Word for word, write out all of the data below.

Exercise data:
********************

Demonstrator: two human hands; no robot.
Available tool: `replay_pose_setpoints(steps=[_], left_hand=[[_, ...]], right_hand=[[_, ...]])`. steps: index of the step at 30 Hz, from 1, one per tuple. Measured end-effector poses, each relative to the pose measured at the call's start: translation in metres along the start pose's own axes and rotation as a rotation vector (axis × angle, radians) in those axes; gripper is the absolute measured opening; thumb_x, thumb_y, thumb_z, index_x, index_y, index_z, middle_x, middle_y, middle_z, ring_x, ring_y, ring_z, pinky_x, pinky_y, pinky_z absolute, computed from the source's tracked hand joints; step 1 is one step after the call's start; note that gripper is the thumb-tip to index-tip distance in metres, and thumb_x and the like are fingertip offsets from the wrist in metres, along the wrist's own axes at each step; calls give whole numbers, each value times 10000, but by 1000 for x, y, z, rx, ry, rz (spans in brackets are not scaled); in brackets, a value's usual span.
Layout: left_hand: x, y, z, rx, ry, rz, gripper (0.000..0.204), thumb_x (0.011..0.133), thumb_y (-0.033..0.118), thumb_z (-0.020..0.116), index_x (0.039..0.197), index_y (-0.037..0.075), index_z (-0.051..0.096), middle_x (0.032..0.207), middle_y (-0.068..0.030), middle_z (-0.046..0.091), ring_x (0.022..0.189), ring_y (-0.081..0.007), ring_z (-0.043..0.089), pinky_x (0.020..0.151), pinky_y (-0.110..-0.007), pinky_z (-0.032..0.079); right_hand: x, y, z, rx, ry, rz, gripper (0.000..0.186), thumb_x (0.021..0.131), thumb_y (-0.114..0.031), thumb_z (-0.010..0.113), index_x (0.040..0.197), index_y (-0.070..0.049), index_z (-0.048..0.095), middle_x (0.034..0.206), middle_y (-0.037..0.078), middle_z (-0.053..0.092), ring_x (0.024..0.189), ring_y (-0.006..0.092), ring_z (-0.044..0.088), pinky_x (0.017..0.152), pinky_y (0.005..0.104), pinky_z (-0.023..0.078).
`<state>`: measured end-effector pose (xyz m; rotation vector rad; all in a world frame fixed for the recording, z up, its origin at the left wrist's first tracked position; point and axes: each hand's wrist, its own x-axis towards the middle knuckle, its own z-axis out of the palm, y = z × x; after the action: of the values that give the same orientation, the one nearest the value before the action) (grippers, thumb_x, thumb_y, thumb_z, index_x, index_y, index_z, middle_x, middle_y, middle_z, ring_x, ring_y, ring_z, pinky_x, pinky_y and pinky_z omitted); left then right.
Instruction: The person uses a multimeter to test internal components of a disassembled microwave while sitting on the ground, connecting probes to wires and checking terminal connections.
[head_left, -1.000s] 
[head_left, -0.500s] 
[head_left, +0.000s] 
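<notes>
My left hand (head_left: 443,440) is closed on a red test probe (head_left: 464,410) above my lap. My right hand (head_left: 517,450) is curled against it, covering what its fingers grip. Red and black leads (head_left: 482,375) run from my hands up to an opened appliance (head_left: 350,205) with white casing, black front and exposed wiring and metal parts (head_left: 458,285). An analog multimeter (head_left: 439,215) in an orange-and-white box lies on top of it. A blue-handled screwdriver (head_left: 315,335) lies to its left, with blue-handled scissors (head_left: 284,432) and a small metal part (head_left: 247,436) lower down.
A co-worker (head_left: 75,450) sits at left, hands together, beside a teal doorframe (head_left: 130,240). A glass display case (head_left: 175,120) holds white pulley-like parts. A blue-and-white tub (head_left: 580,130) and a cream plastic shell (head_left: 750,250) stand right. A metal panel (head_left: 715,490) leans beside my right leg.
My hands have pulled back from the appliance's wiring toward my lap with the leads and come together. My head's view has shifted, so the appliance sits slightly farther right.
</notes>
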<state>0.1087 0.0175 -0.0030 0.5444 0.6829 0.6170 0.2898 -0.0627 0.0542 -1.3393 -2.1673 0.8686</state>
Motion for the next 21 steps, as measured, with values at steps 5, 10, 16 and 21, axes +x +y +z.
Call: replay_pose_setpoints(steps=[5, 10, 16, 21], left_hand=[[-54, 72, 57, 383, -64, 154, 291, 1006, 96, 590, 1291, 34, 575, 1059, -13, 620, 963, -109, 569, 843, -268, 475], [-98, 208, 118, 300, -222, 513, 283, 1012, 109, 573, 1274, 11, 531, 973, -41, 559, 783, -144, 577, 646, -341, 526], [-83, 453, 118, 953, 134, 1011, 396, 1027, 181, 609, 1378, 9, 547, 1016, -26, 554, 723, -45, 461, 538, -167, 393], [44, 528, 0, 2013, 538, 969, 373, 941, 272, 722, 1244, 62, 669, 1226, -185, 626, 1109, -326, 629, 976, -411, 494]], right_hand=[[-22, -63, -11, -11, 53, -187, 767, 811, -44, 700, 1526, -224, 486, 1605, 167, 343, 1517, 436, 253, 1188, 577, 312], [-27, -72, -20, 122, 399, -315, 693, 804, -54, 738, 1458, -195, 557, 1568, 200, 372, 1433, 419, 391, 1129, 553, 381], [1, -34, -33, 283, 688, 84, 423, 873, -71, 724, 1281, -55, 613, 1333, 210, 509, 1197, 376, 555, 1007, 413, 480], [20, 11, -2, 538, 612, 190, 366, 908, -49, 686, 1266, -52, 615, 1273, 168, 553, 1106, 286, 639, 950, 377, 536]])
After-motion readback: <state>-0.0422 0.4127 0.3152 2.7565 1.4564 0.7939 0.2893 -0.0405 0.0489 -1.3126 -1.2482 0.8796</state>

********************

Exercise answer:
Demonstrator: two human hands; no robot.
Available tool: `replay_pose_setpoints(steps=[_], left_hand=[[_, ...]], right_hand=[[_, ...]])`. steps: index of the step at 30 Hz, from 1, one per tuple. Measured end-effector poses, each relative to the pose measured at the call's start: translation in metres along the start pose's own axes and rotation as a rotation vector (axis × angle, radians) in those axes; gripper is the absolute measured opening; thumb_x, thumb_y, thumb_z, index_x, index_y, index_z, middle_x, middle_y, middle_z, ring_x, ring_y, ring_z, pinky_x, pinky_y, pinky_z absolute, computed from the source's tracked hand joints; step 1 is one step after the call's start; note that gripper is the thumb-tip to index-tip distance in metres, and thumb_x and the like are fingertip offsets from the wrist in metres, along the wrist's own axes at each step; calls give whole numbers, each value times 10000, but by 1000 for x, y, z, rx, ry, rz (spans in brackets are not scaled); in brackets, a value's usual span.
Layout: left_hand: x, y, z, rx, ry, rz, gripper (0.000..0.204), thumb_x (0.011..0.133), thumb_y (-0.033..0.118), thumb_z (-0.020..0.116), index_x (0.039..0.197), index_y (-0.037..0.075), index_z (-0.051..0.096), middle_x (0.032..0.207), middle_y (-0.068..0.030), middle_z (-0.046..0.091), ring_x (0.022..0.189), ring_y (-0.081..0.007), ring_z (-0.043..0.089), pinky_x (0.020..0.151), pinky_y (-0.110..-0.007), pinky_z (-0.032..0.079); right_hand: x, y, z, rx, ry, rz, gripper (0.000..0.186), thumb_x (0.021..0.131), thumb_y (-0.114..0.031), thumb_z (-0.010..0.113), index_x (0.040..0.197), index_y (-0.070..0.049), index_z (-0.048..0.095), middle_x (0.034..0.206), middle_y (-0.037..0.078), middle_z (-0.053..0.092), ring_x (0.024..0.189), ring_y (-0.006..0.092), ring_z (-0.044..0.088), pinky_x (0.017..0.152), pinky_y (0.005..0.104), pinky_z (-0.023..0.078).
`<state>`: measured end-effector pose (xyz m; rotation vector rad; all in a world frame fixed for the recording, z up, its origin at the left wrist's first tracked position; point and axes: each hand's wrist, its own x-axis towards the middle knuckle, its own z-axis out of the palm, y = z × x; after the action: of the values that give the same orientation, the one nearest the value before the action) (grippers, thumb_x, thumb_y, thumb_z, index_x, index_y, index_z, middle_x, middle_y, middle_z, ring_x, ring_y, ring_z, pinky_x, pinky_y and pinky_z omitted); left then right.
Instruction: The person uses a multimeter to test internal components of a disassembled microwave while sitting on the ground, connecting probes to wires and checking terminal connections.
[head_left, -1.000s] 
[head_left, -0.500s] 
[head_left, +0.000s] 
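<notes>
My left hand (head_left: 443,440) is closed on a red test probe (head_left: 464,410) above my lap. My right hand (head_left: 517,450) is curled against it, covering what its fingers grip. Red and black leads (head_left: 482,375) run from my hands up to an opened appliance (head_left: 350,205) with white casing, black front and exposed wiring and metal parts (head_left: 458,285). An analog multimeter (head_left: 439,215) in an orange-and-white box lies on top of it. A blue-handled screwdriver (head_left: 315,335) lies to its left, with blue-handled scissors (head_left: 284,432) and a small metal part (head_left: 247,436) lower down.
A co-worker (head_left: 75,450) sits at left, hands together, beside a teal doorframe (head_left: 130,240). A glass display case (head_left: 175,120) holds white pulley-like parts. A blue-and-white tub (head_left: 580,130) and a cream plastic shell (head_left: 750,250) stand right. A metal panel (head_left: 715,490) leans beside my right leg.
My hands have pulled back from the appliance's wiring toward my lap with the leads and come together. My head's view has shifted, so the appliance sits slightly farther right.
</notes>
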<state>0.1087 0.0175 -0.0030 0.5444 0.6829 0.6170 0.2898 -0.0627 0.0542 -1.3393 -2.1673 0.8686</state>
Motion for the next 21 steps, as measured, with values at steps 5, 10, 16 and 21, axes +x +y +z.
Call: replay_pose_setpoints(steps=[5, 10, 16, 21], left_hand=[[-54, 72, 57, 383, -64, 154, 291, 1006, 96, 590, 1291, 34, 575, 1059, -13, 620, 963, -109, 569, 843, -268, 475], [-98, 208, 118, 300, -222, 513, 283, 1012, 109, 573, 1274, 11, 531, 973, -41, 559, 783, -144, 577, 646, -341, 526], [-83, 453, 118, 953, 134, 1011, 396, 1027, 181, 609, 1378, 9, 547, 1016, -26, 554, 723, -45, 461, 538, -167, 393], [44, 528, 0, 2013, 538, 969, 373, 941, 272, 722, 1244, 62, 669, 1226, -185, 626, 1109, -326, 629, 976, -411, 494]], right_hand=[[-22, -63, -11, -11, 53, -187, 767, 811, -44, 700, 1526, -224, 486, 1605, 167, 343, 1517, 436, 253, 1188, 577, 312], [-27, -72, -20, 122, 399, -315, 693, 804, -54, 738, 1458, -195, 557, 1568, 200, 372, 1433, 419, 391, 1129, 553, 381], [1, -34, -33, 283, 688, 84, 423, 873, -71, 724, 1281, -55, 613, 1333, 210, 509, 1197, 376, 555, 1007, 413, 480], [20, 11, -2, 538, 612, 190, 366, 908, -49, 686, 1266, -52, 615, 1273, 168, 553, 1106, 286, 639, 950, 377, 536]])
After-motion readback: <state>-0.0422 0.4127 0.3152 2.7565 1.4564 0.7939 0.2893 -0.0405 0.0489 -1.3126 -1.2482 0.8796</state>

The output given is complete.